- WHAT THE TASK ASKS: No pictures belong in the copy. Restate the rest of the data exactly.

- SOURCE MATERIAL:
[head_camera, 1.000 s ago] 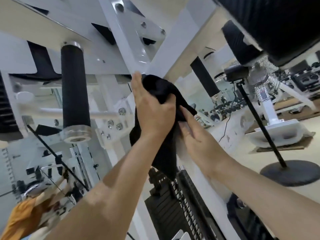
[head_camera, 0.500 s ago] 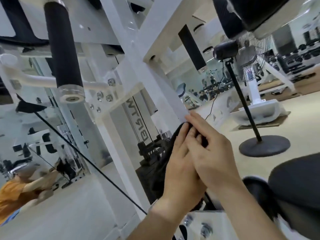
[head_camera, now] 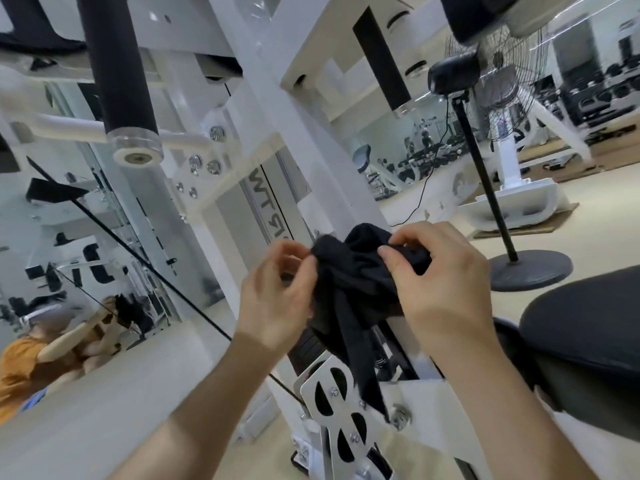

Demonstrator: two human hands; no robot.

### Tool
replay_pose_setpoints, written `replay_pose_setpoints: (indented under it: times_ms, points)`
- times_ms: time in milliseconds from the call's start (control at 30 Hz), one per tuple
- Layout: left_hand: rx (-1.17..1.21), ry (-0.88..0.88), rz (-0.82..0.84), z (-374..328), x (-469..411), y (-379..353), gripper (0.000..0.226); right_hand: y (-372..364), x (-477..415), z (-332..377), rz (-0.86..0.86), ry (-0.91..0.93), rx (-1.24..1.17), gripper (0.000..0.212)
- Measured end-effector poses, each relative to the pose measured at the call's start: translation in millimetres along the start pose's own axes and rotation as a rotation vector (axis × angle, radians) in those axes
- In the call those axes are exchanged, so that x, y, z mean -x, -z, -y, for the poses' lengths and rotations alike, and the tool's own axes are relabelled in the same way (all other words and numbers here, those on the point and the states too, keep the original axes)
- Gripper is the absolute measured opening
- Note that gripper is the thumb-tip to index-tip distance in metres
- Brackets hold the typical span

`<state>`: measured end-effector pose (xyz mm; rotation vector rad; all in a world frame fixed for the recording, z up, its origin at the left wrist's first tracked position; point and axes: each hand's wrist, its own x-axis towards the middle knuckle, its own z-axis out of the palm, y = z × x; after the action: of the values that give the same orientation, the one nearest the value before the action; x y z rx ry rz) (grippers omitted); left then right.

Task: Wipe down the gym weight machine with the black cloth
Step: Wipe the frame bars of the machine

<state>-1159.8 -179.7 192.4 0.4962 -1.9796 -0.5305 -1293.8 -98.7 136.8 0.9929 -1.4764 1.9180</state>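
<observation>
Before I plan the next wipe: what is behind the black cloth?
The white frame post runs behind the black cloth, held by left hand and right hand. Below, dark weight plates show. The part of the post directly behind is covered.

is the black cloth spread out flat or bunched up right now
Bunched up. The black cloth is gathered in folds between the left hand and right hand, both pinching it, with a tail hanging down.

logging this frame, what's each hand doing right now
Left hand: pinching the black cloth.
Right hand: gripping the same cloth.
</observation>
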Motion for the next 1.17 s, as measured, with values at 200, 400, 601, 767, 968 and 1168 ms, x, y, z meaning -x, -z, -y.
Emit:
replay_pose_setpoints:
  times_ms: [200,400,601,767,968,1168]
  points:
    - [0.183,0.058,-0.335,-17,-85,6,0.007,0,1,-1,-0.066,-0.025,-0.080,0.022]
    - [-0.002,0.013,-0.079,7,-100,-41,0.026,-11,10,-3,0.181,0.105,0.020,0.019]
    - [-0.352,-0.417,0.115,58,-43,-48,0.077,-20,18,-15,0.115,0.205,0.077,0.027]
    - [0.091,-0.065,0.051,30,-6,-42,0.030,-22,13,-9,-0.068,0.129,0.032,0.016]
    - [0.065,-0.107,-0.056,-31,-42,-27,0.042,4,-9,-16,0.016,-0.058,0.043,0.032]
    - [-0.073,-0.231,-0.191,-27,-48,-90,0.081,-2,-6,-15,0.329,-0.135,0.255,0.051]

- ANSWER BOX:
[head_camera, 1.000 s ago] 
[head_camera, 0.500 s ago] 
[head_camera, now] 

Demonstrator: two human hands; no robot.

### Tool
replay_pose_setpoints, written `replay_pose_setpoints: (indented under it: times_ms, points)`
- times_ms: time in milliseconds from the call's start (control at 30 Hz), one per tuple
- Layout: left_hand: rx (-1.17..1.21), ry (-0.88..0.88), rz (-0.82..0.84), z (-374..328), x (-469..411), y (-379..353), gripper (0.000..0.226); right_hand: y (-372..364), x (-477..415), z (-332..377), rz (-0.86..0.86), ry (-0.91..0.93), rx (-1.24..1.17), gripper (0.000..0.212)
- Measured end-effector poses, each relative to the pose measured at the call's start: translation in millimetres along the start pose's own axes and rotation as a rotation vector (axis × angle, radians) in those axes
- In the call those axes are exchanged, so that x, y, z mean -x, -z, -y, for the poses' lengths and rotations alike, and the tool's own axes are relabelled in the same way (all other words and numbers here, those on the point and the states too, keep the original axes)
- Gripper is the absolute measured opening
- Note that gripper is the thumb-tip to index-tip distance in metres
- Brackets hold the typical span

`<state>`: measured end-effector pose (xyz mm; rotation vector rad; all in a world frame fixed for the recording, z up, its origin at the left wrist's first tracked position; point and axes: each hand's wrist, its own x-axis towards the middle knuckle, its own z-axis out of the palm, y = z × x; after the action: of the values that give the same orientation, the one nearest the value before the action; x y z rx ry rz) (grippers omitted); left then right.

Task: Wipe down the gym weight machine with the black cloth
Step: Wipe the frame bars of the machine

<state>-1159.8 -179.7 192.4 0.4962 -1.9796 -0.5305 -1293.8 -98.7 136.8 0.9929 -1.4764 1.9180</state>
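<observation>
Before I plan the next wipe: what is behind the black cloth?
The white frame post runs behind the black cloth, held by left hand and right hand. Below, dark weight plates show. The part of the post directly behind is covered.

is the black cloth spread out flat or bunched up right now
Bunched up. The black cloth is gathered in folds between the left hand and right hand, both pinching it, with a tail hanging down.

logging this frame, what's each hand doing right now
Left hand: pinching the black cloth.
Right hand: gripping the same cloth.
</observation>
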Motion for the next 1.17 s, as measured, with values at 200, 400, 601, 767, 968 and 1168 ms, x, y, z meaning -x, -z, -y.
Emit:
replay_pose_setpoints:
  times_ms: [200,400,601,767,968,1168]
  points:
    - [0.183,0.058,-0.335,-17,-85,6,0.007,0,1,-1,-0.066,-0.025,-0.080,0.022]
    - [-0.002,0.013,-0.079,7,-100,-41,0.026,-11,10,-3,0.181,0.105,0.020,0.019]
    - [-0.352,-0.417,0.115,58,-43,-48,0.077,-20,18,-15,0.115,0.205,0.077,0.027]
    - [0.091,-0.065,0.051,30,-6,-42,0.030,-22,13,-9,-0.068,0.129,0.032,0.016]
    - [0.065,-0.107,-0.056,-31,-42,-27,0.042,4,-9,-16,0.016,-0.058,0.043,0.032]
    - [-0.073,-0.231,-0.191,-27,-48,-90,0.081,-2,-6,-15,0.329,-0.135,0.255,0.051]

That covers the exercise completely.